**REQUIRED WORK**
Repeat the lines from the one containing "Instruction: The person" through the end of the listing exactly, both ends included. Do not carry over any pictures.

**DATASET SECTION**
● ● ● ●

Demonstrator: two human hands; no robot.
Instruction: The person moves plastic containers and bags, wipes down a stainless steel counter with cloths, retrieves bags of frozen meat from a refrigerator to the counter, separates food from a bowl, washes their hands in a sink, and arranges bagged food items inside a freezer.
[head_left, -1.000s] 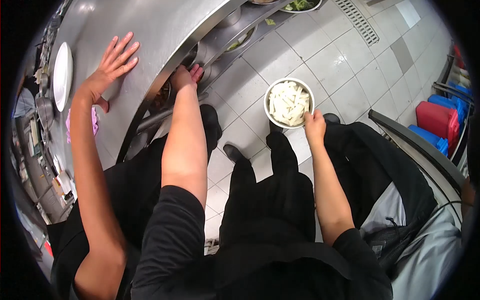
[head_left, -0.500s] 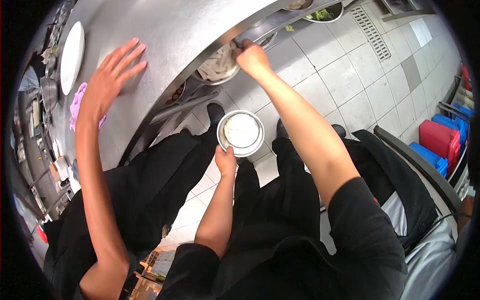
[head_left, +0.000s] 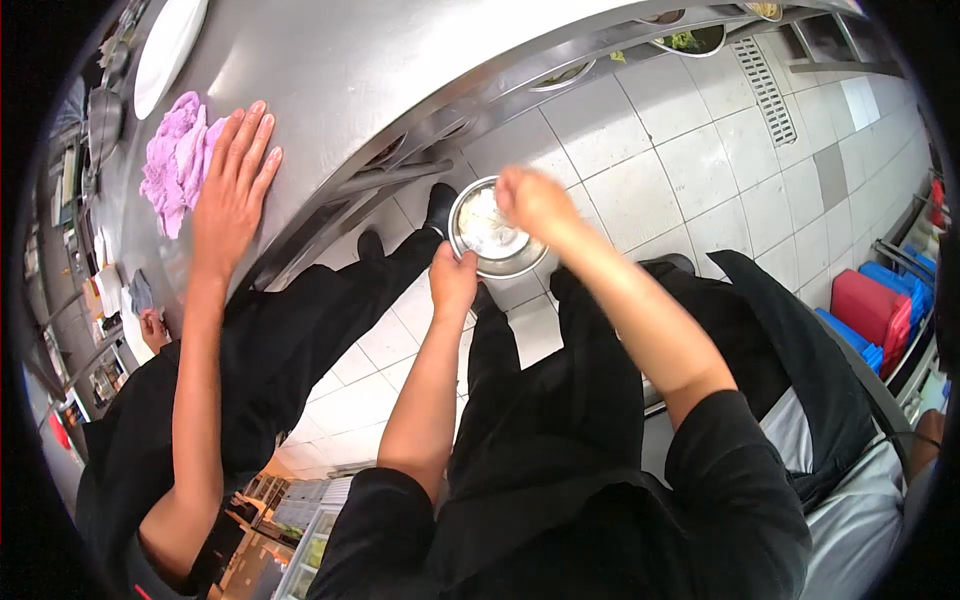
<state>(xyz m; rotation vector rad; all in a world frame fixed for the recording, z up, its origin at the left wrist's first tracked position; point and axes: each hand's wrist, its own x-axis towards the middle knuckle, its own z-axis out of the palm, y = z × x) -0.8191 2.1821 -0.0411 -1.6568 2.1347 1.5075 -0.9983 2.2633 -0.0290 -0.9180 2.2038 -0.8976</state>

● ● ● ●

**PROBLEM SOLUTION**
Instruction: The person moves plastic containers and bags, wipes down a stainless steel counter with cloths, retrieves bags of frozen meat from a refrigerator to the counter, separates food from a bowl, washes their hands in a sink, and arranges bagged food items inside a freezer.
[head_left, -1.000s] 
[head_left, -0.500s] 
[head_left, +0.000s] 
<state>(xyz m; rotation vector rad; all in a world frame fixed for the recording, z up, its origin at the left wrist's first tracked position; point and axes: each hand's wrist, its own x-axis towards the middle knuckle, its own z-axis out of the palm, y = z × x) -0.8191 2.1821 -0.0411 -1.6568 2.1347 1.5075 -0.9983 2.2633 -0.0290 -0.9180 2.2038 -0.8976</state>

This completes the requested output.